Work instruction: Only one stretch of the data below is wanted: the lines from the one with "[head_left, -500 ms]" through the one with "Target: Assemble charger", repeated exactly.

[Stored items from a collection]
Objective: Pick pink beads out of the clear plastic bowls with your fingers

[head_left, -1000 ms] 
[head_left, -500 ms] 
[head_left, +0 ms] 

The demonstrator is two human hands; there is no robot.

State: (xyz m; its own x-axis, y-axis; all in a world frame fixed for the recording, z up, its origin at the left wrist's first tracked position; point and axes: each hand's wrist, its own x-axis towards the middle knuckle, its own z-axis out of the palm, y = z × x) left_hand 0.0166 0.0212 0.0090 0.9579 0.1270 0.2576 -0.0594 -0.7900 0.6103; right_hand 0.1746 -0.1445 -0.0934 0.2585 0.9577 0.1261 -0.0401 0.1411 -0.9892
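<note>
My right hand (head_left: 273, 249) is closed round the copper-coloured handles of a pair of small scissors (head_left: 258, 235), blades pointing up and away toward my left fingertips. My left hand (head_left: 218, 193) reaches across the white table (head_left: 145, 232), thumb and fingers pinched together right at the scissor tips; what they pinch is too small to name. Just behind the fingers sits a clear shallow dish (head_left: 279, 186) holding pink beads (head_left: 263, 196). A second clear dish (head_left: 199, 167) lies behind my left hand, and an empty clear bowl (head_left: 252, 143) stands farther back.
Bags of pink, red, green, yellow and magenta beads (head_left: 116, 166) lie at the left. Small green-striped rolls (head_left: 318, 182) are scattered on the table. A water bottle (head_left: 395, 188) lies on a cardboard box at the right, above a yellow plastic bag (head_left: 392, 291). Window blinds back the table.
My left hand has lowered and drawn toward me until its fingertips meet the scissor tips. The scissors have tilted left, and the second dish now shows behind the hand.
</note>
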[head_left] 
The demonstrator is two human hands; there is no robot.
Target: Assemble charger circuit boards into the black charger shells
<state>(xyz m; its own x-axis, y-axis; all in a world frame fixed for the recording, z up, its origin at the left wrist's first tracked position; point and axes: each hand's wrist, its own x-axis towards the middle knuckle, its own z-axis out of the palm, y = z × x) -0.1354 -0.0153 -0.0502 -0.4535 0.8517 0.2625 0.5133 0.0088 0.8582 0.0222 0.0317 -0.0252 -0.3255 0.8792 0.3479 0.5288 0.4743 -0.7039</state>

Exercise response:
[head_left, -500 ms] 
[head_left, +0 ms] 

The demonstrator is two human hands; there is no robot.

State: (xyz m; its own x-axis, y-axis; all in a world frame fixed for the recording, z up, its origin at the left wrist's first tracked position; point and axes: each hand's wrist, its own x-axis towards the middle knuckle, its own z-axis out of the palm, y = z × x) left_hand 0.0166 0.0212 0.0090 0.9579 0.1270 0.2576 -0.0594 -0.7900 0.6103; right_hand 0.1746 -0.1445 -0.0934 0.2585 0.9577 0.1261 -0.0401 0.1411 -0.9892
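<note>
My right hand (head_left: 273, 249) is closed round the copper-coloured handles of a pair of small scissors (head_left: 258, 235), blades pointing up and away toward my left fingertips. My left hand (head_left: 218, 193) reaches across the white table (head_left: 145, 232), thumb and fingers pinched together right at the scissor tips; what they pinch is too small to name. Just behind the fingers sits a clear shallow dish (head_left: 279, 186) holding pink beads (head_left: 263, 196). A second clear dish (head_left: 199, 167) lies behind my left hand, and an empty clear bowl (head_left: 252, 143) stands farther back.
Bags of pink, red, green, yellow and magenta beads (head_left: 116, 166) lie at the left. Small green-striped rolls (head_left: 318, 182) are scattered on the table. A water bottle (head_left: 395, 188) lies on a cardboard box at the right, above a yellow plastic bag (head_left: 392, 291). Window blinds back the table.
My left hand has lowered and drawn toward me until its fingertips meet the scissor tips. The scissors have tilted left, and the second dish now shows behind the hand.
</note>
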[head_left] 
The demonstrator is two human hands; there is no robot.
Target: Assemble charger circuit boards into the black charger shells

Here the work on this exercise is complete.